▸ **What is required**
Which lines of the records below contain the word "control"? Report each of them in full.

++++ Data to use ++++

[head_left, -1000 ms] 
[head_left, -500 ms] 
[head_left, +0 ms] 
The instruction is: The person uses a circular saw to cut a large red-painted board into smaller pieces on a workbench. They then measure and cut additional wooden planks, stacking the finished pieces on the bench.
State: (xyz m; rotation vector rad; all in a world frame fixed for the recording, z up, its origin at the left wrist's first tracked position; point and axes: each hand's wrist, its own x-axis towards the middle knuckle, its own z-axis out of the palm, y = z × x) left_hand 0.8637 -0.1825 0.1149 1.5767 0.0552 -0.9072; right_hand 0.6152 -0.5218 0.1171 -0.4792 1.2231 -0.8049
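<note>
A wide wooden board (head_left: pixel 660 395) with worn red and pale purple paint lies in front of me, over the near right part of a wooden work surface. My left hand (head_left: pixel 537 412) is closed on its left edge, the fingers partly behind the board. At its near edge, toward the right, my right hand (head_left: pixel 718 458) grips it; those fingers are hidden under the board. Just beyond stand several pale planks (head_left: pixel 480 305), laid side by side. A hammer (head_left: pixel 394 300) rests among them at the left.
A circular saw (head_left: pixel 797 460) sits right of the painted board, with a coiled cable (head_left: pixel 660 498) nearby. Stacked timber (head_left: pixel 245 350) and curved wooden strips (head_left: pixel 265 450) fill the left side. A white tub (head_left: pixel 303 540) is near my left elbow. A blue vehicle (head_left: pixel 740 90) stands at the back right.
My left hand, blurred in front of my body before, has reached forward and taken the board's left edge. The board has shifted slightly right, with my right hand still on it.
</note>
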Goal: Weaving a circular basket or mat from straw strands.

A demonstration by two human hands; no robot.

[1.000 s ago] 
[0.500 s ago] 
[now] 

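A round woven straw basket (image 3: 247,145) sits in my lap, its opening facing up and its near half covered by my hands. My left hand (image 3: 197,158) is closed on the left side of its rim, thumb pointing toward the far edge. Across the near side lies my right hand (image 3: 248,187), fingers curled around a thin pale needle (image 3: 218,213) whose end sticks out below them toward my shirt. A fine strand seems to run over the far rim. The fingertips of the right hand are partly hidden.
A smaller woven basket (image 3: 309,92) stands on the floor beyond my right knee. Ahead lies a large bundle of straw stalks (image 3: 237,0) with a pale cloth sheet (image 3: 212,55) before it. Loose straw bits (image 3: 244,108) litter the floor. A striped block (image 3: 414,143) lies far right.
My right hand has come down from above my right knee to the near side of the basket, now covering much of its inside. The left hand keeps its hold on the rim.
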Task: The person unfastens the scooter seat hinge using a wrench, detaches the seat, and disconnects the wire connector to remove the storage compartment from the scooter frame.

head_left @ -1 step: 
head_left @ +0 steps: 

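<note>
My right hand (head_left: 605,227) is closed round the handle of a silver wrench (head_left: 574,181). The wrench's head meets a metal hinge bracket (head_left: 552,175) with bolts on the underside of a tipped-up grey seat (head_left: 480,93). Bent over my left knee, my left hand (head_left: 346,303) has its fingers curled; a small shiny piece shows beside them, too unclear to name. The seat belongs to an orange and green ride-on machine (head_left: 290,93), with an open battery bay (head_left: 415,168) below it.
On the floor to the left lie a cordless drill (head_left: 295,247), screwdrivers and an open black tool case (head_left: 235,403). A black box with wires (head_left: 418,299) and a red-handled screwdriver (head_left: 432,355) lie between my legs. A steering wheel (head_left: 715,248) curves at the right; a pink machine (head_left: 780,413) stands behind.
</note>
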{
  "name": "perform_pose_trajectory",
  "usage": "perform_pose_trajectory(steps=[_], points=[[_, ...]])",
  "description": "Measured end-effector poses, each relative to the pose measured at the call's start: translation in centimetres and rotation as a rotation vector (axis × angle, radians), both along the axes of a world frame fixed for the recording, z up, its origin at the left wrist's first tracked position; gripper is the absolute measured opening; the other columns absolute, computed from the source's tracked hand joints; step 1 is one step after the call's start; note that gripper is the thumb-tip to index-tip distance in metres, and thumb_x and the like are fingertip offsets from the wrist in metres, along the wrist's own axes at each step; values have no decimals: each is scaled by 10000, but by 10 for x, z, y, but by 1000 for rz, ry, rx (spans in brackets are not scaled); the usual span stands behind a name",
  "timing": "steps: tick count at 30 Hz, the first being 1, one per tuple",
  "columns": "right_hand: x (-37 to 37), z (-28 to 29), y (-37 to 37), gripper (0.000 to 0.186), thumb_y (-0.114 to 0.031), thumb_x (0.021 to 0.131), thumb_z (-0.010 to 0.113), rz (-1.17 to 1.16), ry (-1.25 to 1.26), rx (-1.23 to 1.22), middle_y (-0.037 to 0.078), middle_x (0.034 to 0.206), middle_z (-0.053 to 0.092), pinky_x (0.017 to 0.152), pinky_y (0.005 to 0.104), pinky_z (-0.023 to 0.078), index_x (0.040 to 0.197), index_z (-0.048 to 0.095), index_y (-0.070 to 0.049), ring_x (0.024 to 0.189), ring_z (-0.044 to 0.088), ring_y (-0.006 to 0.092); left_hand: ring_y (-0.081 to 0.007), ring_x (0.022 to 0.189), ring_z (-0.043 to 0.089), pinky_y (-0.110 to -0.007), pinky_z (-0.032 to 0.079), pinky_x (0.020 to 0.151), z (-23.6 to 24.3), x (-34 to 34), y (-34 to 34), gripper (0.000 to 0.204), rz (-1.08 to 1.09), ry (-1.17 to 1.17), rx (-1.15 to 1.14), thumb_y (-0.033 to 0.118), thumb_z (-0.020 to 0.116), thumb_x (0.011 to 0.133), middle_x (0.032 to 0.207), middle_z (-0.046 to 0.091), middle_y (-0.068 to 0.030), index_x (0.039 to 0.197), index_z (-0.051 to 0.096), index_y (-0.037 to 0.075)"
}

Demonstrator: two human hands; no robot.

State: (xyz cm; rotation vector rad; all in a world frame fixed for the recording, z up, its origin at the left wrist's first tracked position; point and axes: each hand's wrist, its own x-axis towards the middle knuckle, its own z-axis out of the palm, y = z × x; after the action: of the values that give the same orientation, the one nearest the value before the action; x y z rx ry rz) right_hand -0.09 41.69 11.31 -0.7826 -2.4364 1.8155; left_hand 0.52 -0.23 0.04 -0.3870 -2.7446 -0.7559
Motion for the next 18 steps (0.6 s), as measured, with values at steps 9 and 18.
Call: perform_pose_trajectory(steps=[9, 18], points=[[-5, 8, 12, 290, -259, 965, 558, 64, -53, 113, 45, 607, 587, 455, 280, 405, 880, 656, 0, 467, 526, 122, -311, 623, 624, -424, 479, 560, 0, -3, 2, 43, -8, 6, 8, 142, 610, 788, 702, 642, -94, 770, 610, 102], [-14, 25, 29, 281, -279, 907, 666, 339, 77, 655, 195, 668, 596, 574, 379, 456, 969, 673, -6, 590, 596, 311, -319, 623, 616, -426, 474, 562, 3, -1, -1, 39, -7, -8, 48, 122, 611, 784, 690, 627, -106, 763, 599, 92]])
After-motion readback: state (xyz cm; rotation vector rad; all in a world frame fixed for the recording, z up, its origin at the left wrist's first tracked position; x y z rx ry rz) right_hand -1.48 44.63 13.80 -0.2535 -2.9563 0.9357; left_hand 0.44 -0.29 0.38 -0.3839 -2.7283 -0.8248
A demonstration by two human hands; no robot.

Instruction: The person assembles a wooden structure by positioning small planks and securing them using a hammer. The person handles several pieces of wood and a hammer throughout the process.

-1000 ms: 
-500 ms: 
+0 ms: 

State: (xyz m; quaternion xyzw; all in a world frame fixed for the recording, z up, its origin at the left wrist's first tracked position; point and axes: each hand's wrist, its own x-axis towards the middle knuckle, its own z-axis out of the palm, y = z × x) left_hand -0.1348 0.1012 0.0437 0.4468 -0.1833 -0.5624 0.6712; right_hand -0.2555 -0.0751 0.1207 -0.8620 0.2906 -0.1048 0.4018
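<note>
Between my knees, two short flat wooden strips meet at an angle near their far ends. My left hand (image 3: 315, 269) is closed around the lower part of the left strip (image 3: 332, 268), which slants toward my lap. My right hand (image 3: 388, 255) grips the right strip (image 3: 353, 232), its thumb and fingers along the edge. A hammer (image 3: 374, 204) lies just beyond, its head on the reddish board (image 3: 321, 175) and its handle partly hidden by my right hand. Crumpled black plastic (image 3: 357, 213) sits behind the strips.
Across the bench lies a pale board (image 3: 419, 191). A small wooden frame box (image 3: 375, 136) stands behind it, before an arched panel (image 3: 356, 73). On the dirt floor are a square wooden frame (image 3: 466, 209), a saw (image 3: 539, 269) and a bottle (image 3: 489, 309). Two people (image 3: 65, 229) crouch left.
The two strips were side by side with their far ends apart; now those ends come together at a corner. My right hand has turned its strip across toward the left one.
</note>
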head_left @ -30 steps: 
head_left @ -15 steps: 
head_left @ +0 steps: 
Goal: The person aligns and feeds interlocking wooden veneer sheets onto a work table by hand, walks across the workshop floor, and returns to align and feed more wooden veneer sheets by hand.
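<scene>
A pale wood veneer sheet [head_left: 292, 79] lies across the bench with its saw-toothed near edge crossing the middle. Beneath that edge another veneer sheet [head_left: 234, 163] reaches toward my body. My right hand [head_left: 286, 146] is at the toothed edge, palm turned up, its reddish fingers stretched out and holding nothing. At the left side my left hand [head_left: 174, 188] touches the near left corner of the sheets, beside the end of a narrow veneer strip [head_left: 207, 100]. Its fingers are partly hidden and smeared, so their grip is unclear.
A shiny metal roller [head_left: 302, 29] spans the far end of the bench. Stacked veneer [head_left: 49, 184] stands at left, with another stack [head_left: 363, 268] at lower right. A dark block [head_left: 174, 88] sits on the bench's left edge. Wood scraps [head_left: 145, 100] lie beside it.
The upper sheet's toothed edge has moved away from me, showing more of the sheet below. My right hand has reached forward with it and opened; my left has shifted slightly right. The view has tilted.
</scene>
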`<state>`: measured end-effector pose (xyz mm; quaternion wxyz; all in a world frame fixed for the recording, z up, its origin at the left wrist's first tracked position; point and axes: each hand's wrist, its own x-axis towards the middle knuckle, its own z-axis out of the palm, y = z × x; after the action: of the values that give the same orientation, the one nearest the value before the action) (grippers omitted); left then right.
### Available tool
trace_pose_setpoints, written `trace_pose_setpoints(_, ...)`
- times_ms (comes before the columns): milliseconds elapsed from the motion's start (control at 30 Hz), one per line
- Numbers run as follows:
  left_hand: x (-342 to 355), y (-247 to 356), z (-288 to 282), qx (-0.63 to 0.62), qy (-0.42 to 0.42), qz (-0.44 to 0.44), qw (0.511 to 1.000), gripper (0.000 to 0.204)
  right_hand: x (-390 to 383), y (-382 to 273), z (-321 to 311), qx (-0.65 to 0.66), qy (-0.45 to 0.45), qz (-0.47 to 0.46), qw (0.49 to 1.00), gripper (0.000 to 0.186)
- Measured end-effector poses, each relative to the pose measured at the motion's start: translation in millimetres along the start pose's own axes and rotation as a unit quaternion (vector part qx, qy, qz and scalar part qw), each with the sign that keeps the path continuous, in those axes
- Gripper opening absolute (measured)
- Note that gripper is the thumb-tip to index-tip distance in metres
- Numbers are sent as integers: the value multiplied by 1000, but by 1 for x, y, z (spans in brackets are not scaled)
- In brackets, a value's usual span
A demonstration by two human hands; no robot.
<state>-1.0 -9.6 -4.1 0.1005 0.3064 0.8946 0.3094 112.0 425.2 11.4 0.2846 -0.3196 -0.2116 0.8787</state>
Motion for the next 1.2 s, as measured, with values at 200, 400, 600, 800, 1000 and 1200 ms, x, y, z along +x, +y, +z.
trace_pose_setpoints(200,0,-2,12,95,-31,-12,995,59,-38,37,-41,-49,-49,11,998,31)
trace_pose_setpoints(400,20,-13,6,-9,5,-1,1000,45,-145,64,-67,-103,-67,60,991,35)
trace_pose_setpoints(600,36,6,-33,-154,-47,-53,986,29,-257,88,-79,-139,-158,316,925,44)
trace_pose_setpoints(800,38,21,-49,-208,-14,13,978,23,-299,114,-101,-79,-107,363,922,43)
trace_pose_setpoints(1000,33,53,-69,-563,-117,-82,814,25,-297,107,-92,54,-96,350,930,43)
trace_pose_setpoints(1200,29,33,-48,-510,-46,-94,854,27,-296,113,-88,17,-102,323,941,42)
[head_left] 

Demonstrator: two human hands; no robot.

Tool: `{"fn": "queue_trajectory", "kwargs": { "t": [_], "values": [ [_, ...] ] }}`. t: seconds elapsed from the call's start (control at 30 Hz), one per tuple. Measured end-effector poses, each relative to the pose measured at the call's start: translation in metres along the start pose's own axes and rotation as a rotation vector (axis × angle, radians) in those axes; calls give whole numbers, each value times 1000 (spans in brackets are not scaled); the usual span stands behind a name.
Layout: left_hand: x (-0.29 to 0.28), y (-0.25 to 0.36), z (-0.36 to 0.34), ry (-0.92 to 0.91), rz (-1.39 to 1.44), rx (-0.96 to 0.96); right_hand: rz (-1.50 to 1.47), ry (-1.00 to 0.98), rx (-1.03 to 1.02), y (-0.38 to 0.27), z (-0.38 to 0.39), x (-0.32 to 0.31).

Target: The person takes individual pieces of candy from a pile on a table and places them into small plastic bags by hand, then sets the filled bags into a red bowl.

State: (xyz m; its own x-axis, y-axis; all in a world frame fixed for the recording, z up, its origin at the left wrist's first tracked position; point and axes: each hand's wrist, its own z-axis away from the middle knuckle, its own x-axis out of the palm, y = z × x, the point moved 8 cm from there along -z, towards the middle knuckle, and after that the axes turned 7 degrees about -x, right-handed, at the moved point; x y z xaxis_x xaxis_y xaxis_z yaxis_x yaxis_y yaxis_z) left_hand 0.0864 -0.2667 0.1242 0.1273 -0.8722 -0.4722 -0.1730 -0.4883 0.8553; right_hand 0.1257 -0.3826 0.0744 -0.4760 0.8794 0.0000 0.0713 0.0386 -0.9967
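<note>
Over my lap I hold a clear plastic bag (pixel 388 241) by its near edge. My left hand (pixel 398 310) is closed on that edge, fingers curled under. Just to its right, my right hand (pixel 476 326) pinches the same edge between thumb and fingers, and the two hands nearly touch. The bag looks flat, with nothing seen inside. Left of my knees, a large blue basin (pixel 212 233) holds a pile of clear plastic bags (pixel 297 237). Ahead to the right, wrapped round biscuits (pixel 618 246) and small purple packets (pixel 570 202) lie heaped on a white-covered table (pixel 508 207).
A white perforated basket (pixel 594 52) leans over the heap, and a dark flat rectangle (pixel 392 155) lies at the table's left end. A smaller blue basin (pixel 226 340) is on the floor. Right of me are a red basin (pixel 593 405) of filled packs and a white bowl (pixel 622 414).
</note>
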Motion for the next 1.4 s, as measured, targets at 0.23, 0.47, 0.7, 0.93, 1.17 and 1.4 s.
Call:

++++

▸ **Output of the exercise**
- times_ms (comes before the columns): milliseconds elapsed from the motion's start (control at 30 Hz), one per line
Tool: `{"fn": "queue_trajectory", "kwargs": { "t": [_], "values": [ [_, ...] ] }}`. t: seconds elapsed from the call's start (control at 30 Hz), one per tuple. Measured end-effector poses, each relative to the pose measured at the call's start: translation in metres along the start pose's own axes and rotation as a rotation vector (axis × angle, radians) in those axes; calls give whole numbers, each value times 1000 (spans in brackets are not scaled); the usual span stands behind a name.

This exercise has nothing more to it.